▶ [EXERCISE DETAILS] Whenever "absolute" appears in a line, please copy that line from the data.

BEGIN DATA

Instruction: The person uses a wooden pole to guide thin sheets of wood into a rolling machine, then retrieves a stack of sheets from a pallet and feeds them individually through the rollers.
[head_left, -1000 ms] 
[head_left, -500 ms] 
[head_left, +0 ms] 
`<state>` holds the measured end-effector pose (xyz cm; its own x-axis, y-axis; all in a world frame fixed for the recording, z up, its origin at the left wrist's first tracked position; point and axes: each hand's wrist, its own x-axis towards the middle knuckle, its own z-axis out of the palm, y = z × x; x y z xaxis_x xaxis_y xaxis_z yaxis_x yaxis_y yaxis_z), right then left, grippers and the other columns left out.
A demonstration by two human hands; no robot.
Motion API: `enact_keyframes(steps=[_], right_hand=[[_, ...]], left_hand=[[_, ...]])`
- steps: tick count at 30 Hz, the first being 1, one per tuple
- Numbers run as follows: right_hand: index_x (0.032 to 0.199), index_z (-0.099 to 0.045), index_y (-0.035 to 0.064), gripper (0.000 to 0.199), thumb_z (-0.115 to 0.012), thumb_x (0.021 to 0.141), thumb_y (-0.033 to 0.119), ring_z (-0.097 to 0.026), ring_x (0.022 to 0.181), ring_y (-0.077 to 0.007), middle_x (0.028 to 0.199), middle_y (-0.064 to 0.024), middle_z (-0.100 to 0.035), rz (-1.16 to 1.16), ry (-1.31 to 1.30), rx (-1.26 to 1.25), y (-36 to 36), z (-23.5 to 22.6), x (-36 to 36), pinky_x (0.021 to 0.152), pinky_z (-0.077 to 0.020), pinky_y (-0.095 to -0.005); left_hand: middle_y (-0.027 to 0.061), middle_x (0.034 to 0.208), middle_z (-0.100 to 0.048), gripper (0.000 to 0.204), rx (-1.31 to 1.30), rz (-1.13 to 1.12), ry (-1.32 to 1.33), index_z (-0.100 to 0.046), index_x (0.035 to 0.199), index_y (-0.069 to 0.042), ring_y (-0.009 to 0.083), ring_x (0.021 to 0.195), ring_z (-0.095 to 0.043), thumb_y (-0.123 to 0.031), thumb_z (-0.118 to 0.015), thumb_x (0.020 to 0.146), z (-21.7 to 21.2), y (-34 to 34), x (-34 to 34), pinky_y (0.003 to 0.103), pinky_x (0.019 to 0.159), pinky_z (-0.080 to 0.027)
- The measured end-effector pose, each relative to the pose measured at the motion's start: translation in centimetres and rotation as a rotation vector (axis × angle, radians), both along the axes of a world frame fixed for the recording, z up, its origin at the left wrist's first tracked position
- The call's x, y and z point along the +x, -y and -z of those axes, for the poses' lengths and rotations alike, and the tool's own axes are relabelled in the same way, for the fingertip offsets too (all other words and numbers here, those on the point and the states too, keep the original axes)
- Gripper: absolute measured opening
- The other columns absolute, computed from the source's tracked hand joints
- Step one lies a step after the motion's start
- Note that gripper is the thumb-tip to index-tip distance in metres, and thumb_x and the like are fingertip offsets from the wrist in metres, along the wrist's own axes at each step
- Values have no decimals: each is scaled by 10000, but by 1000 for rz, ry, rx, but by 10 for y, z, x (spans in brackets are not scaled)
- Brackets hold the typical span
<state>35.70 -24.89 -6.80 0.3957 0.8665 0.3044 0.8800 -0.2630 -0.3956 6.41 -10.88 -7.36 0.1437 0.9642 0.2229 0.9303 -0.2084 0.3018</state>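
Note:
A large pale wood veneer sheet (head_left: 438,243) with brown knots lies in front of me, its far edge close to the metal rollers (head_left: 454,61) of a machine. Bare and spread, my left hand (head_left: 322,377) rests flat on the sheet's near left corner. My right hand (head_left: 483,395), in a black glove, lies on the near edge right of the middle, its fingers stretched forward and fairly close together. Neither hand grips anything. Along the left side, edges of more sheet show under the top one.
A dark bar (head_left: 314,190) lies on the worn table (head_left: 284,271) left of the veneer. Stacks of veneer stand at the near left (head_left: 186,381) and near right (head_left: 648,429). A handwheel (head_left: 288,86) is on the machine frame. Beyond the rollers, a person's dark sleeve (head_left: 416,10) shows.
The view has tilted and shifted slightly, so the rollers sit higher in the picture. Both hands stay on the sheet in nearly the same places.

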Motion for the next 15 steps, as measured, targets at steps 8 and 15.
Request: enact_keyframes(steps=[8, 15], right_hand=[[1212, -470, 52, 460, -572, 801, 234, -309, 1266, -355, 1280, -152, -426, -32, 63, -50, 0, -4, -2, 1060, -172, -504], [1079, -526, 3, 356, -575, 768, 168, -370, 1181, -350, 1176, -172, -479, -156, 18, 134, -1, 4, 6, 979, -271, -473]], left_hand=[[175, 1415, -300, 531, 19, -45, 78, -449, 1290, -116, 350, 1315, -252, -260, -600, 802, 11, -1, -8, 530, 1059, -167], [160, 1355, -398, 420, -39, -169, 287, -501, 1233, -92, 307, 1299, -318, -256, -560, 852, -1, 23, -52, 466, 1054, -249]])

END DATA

▶ [RESPONSE TO THIS TASK]
- Gripper: absolute measured opening
- The other columns absolute, computed from the source's tracked hand joints

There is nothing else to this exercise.